Book Synopsis Unhealthy Places by : Kevin Fitzpatrick
Download or read book Unhealthy Places written by Kevin Fitzpatrick and published by Routledge. This book was released on 2002-09-11 with total page 260 pages. Available in PDF, EPUB and Kindle. Book excerpt: Unhealthy Places focuses on issues of health in today's cities. By arguing that place matters in relation to the population's health, Kevin Fitzpatrick and Mark LaGory make a convincing argument about the general unhealthiness of urban environments and, thus, of the urban dweller. The authors offer a place-oriented approach to health and cover such topics as the ecology of everyday urban life, the sociology of health, needs and risks of the socially disadvantaged, needs and risks of children and the elderly in cities, and strategies for better health services in urban environments.
Download or read book Smoke in the Sun written by Renée Ahdieh and published by Penguin. This book was released on 2019-10-01 with total page 450 pages. Available in PDF, EPUB and Kindle. Book excerpt: Now in paperback, the heartstopping finale to the New York Times bestseller Flame in the Mist-- from the bestselling author of The Wrath and the Dawn. After Okami is captured in the Jukai forest, Mariko has no choice--to rescue him, she must return to Inako and face the dangers that have been waiting for her in the Heian Castle. She tricks her brother, Kenshin, and betrothed, Raiden, into thinking she was being held by the Black Clan against her will, playing the part of the dutiful bride-to-be to infiltrate the emperor's ranks and uncover the truth behind the betrayal that almost left her dead. With the wedding plans already underway, Mariko pretends to be consumed with her upcoming nuptials, all the while using her royal standing to peel back the layers of lies and deception surrounding the imperial court. But each secret she unfurls gives way to the next, ensnaring Mariko and Okami in a political scheme that threatens their honor, their love and the very safety of the empire.
Book Synopsis Air Pollution Episodes by : Peter Brimblecombe
Download or read book Air Pollution Episodes written by Peter Brimblecombe and published by World Scientific. This book was released on 2017-09-05 with total page 397 pages.

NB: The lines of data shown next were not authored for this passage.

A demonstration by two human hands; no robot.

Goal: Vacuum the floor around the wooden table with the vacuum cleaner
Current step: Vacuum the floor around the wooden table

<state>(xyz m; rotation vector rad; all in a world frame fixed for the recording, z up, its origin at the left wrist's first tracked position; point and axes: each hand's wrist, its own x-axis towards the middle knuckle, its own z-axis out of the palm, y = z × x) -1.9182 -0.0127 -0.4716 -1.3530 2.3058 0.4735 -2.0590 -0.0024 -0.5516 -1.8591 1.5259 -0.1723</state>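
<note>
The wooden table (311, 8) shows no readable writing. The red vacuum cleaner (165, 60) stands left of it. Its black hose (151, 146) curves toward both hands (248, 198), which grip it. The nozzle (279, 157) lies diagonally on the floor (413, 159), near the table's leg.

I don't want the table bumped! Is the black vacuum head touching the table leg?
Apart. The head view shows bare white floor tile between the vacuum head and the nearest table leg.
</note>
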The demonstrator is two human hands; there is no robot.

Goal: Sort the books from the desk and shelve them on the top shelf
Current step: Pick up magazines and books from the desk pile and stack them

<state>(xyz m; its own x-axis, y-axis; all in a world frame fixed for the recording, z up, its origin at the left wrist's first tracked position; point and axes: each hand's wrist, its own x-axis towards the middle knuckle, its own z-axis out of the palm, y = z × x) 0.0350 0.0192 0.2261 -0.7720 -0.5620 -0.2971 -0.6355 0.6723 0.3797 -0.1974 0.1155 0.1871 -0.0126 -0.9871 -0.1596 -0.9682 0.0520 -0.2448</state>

Available in PDF, EPUB and Kindle. Book excerpt: Episodes of air pollution throughout the 20th and 21st centuries have had a huge influence socially, economically and politically. From the Great Smog of London to the Kuwait Oil Fires, and from the ashes of Mount St Helens to air pollution in Beijing, this book chronicles their enduring legacies in medicine, science and public policy. Using technical information and insight from witnesses directly involved in the incidents, ten key episodes are brought together to allow comparison and analysis.Written for students, academics and professionals of atmospheric physics and chemistry, environmental science, public policy and other clinical disciplines, Air Pollution Episodes provides the unique opportunity to understand and learn from the most famous and sometimes devastating incidences of air pollution globally.
Download or read book Toxic Truth written by Lydia Denworth and published by Beacon Press. This book was released on 2018-07-19 with total page 274 pages. Available in PDF, EPUB and Kindle. Book excerpt: They didn't start out as environmental warriors. Clair Patterson was a geochemist focused on determining the age of the Earth. Herbert Needleman was a pediatrician treating inner-city children. But in the chemistry lab and the hospital ward, they met a common enemy: lead. It was literally everywhere-in gasoline and paint, of course, but also in water pipes and food cans, toothpaste tubes and toys, ceramics and cosmetics, jewelry and batteries. Though few people worried about it at the time, lead was also toxic. In Toxic Truth, journalist Lydia Denworth tells the little-known stories of these two men who were among the first to question the wisdom of filling the world with such a harmful metal. Denworth follows them from the ice and snow of Antarctica to the schoolyards of Philadelphia and Boston as they uncovered the enormity of the problem and demonstrated the irreparable harm lead was doing to children. In heated conferences and courtrooms, the halls of Congress and at the Environmental Protection Agency, the scientist and doctor were forced to defend their careers and reputations in the face of incredible industry opposition. It took courage, passion, and determination to prevail against entrenched corporate interests and politicized government bureaucracies. But Patterson, Needleman, and their allies did finally get the lead out - since it was removed from gasoline, paint, and food cans in the 1970s, the level of lead in Americans' bodies has dropped 90 percent. Their success offers a lesson in the dangers of putting economic priorities over public health, and a reminder of the way science-and individuals-can change the world. The fundamental questions raised by this battle-what constitutes disease, how to measure scientific independence, and how to quantify acceptable risk-echo in every environmental issue of today: from the plastic used to make water bottles to greenhouse gas emissions. And the most basic question-how much do we need to know about what we put in our environment-is perhaps more relevant today than it has ever been.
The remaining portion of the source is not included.